WORK INSTRUCTION:
Wherever pictures appear in the listing below, leave them out, and copy exactly, and only, everything from the line with "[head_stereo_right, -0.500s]" down to the line with "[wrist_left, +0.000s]".

PROVIDED DATA:
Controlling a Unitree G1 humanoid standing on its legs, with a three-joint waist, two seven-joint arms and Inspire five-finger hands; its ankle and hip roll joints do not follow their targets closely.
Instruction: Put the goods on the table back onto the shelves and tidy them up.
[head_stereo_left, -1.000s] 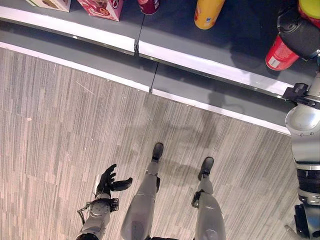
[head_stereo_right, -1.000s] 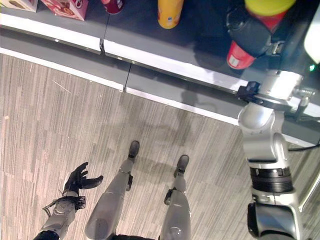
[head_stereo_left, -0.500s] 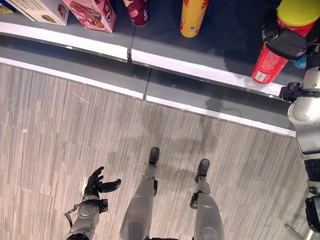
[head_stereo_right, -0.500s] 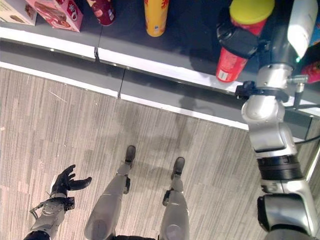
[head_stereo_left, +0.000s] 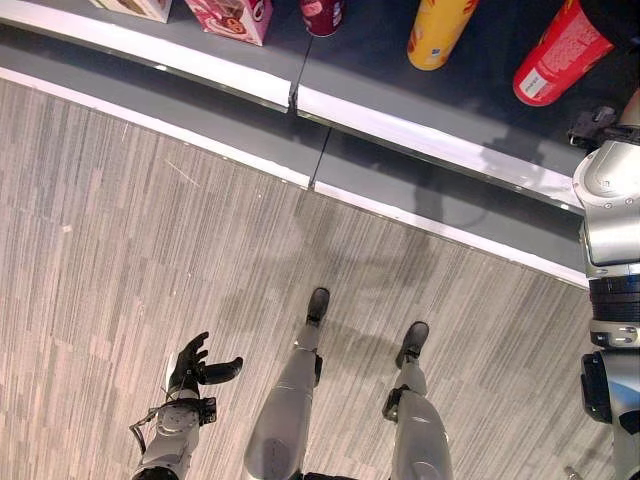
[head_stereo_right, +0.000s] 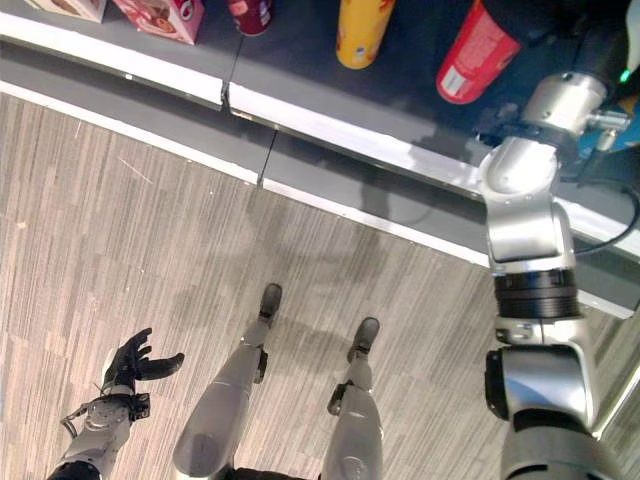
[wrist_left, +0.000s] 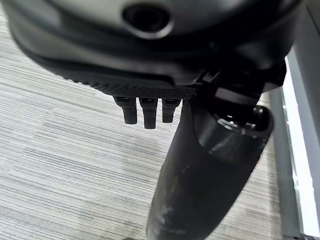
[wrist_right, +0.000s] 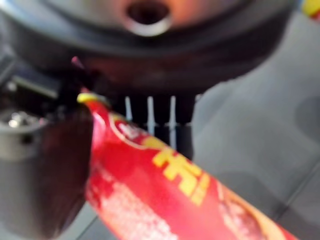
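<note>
The wood-grain floor takes up most of the head views, and the grey shelf with its white front strip crosses them from 10 o'clock to 3 o'clock. On the shelf, at 12 o'clock, stand a pink box, a dark red can and a yellow tube.

At 1 o'clock the red canister leans over the shelf, tilted, its base low and its top toward the right arm. In the right wrist view the right hand is closed around this red canister, thumb on one side and fingers behind it.

At 7 o'clock the left hand hangs above the floor, fingers loose and spread, holding nothing.
</note>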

EXERCISE RESPONSE:
[head_stereo_right, -0.500s] 
[head_stereo_left, +0.000s] 
[head_stereo_right, +0.000s] 
[wrist_left, +0.000s] 

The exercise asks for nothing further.